§ **Exercise details**
Look through the data below for the line with "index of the", and transcribe it exactly together with each line after it up to and including the line with "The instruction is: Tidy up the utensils". Give nothing else.

Entries taken from a collection
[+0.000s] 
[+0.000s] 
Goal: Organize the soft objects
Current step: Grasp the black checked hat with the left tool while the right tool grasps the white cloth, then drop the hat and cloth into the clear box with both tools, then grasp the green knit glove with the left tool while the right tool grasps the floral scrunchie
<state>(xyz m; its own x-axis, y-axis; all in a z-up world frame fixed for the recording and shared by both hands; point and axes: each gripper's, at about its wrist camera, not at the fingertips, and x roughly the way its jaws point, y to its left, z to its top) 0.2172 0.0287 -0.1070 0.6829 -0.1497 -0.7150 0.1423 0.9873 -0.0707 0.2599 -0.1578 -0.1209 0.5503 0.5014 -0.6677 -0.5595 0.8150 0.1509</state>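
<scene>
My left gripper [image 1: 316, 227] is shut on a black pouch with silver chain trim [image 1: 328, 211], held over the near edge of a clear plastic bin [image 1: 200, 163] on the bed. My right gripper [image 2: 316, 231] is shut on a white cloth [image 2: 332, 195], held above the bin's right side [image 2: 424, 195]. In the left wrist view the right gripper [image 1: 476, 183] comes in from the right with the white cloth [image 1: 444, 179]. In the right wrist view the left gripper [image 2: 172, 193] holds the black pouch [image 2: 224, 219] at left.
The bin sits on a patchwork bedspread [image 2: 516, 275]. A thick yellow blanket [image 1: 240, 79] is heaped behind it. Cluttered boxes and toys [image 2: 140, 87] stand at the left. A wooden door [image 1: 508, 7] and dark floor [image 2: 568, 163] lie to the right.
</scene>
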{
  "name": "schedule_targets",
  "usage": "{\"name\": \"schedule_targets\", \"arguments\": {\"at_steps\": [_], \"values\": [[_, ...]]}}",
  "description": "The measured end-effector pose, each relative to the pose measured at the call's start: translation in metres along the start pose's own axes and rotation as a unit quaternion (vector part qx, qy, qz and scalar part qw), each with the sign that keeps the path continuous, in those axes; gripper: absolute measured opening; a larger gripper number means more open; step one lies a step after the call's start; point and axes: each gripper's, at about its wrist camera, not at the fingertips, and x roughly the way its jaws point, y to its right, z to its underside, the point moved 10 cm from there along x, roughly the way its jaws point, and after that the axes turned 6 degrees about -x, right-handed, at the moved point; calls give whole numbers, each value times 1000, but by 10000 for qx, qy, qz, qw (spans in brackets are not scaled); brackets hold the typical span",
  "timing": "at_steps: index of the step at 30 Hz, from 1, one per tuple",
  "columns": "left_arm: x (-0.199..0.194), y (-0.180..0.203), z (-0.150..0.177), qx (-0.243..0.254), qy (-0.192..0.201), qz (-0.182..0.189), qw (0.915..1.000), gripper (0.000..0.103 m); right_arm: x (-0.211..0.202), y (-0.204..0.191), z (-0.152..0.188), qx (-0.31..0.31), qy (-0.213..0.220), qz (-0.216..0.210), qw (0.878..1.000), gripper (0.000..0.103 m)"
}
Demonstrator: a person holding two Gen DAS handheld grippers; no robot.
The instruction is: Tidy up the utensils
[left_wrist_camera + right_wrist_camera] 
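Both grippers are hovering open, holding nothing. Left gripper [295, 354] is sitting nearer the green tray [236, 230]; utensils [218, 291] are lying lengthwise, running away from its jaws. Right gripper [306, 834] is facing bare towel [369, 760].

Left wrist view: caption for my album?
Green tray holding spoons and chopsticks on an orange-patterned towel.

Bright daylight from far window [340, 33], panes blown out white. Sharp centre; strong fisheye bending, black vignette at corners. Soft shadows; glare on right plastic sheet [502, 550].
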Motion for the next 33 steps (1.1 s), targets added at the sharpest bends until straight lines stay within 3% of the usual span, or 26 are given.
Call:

§ **The completed task**
  "timing": "at_steps: index of the step at 30 Hz, from 1, one per tuple",
  "columns": "left_arm: x (-0.199..0.194), y (-0.180..0.203), z (-0.150..0.177), qx (-0.243..0.254), qy (-0.192..0.201), qz (-0.182..0.189), qw (0.915..1.000), gripper (0.000..0.103 m); right_arm: x (-0.211..0.202), y (-0.204..0.191), z (-0.152..0.188), qx (-0.31..0.31), qy (-0.213..0.220), qz (-0.216..0.210), qw (0.878..1.000), gripper (0.000..0.103 m)"
}
Demonstrator: a person holding two Gen DAS handheld grippers; no robot.
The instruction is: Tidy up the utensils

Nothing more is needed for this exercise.